STANDALONE BANKING EXPOSURE. FULL VALUATION OF MIGRATION RISK
Category: Risk Management in Banking
This section details the loss distribution relative to a single standalone banking exposure. The subsections address the same issues using a simple portfolio of two exposures only.
FULL VALUATION OF MIGRATION RISK
Under full valuation mode, there are as many values as there are migration states, plus the default state. A single facility has a distribution of values at a preset horizon, one for each migration, including one for the default state. Expected loss, loss volatility and loss percentiles are derived from this loss distribution. Migrations increase the number of values at the horizon. With several period horizons, the number of branches increases as KN, K being the number of transitions, including the default state, for a single period, and N being the number of periods, since there are K transitions for each period.
The migration risk technique allows us to generate distributions of values at the horizon for single facilities as well as for portfolios of facilities and bonds. Many models use this technique. KMV Portfolio Manager models migrations through asset value changes but allows us to use matrix valuation given the final default probability. All other models value migration risk based on the migration matrix technique.
The following illustrates the mark-to-future process and the VaR for migration risk. The facility is a bullet facility of face value 1000, with maturity 2 years, a coupon of 5.30% corresponding to a rating B. The cash flows generated by the facility are 53 at end of year 1 (Eoy 1) and 1053 at Eoy 2. The risk-free rate is 5%, the credit spread for a B rating is 30 basis points, and the appropriate risky discount rate is 5.30%. The price at date 0 is identical to face value since the facility pays the market yield exactly.
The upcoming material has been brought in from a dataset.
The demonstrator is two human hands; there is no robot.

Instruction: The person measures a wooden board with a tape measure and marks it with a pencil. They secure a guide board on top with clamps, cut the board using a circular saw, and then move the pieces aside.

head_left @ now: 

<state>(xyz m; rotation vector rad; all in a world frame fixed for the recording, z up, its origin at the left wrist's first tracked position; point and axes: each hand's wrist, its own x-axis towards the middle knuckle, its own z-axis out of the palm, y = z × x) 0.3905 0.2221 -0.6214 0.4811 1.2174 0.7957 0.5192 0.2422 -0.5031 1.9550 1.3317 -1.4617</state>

There is a spectrum of values at the end of period 1 since the facility survives up to date 2. Revaluations at the horizon under no default depend on the final risk class and discount the last cash flow of date 2, 1053, at the risky yield corresponding to the risk class at the horizon. For valuation, we do not need the default probabilities at the final horizon. Rather, we need the credit spreads corresponding to each rating2.
The 1-year transition matrix serves to determine the possible risk classes at the horizon. The credit spreads as end of year 1 correspond to each Eoy 1 credit state. A subset of the transition matrix, starting from rating class B, with final credit classes and corresponding credit spreads is given in Table 43.1. Note that migrations can generate gains as well as losses. The values, after payment of the cash flow of 53 at Eoy 1, discount the last cash flow at Eoy 2 with a discount rate equal to the risk-free rate of 5% plus the credit spread of the final rating at Eoy 1 (Figure 43.3).
In this example of a standalone facility, there are six migrations, with the probabilities from the transition matrix. For each migration, there is a value at date 1. Table 43.1 provides the calculations of all final values. The distribution of the facility values at the horizon, from which all loss statistics derive, follows. As usual for credit risk, the value distribution exhibits skewness and a larger downside tail than upside tail. The losses or gains are the algebraic differences between the final value at Eoy 1 and the current value.
Figure 43.4 provides the probability distribution of gains and losses. The loss percentile at 99% is —4.726, from Table 43.1, using the 1000 value as the origin for counting losses. The loss distribution is highly skewed to the left (losses are on the left-hand side). The various loss statistics deriving from the distribution are: the expected value at Eoy 1, the volatility of the value at Eoy 1 due to migrations plus the loss at a given percentile. Percentile losses are discrete because the number of states at Eoy 1 is small (Table 43.2).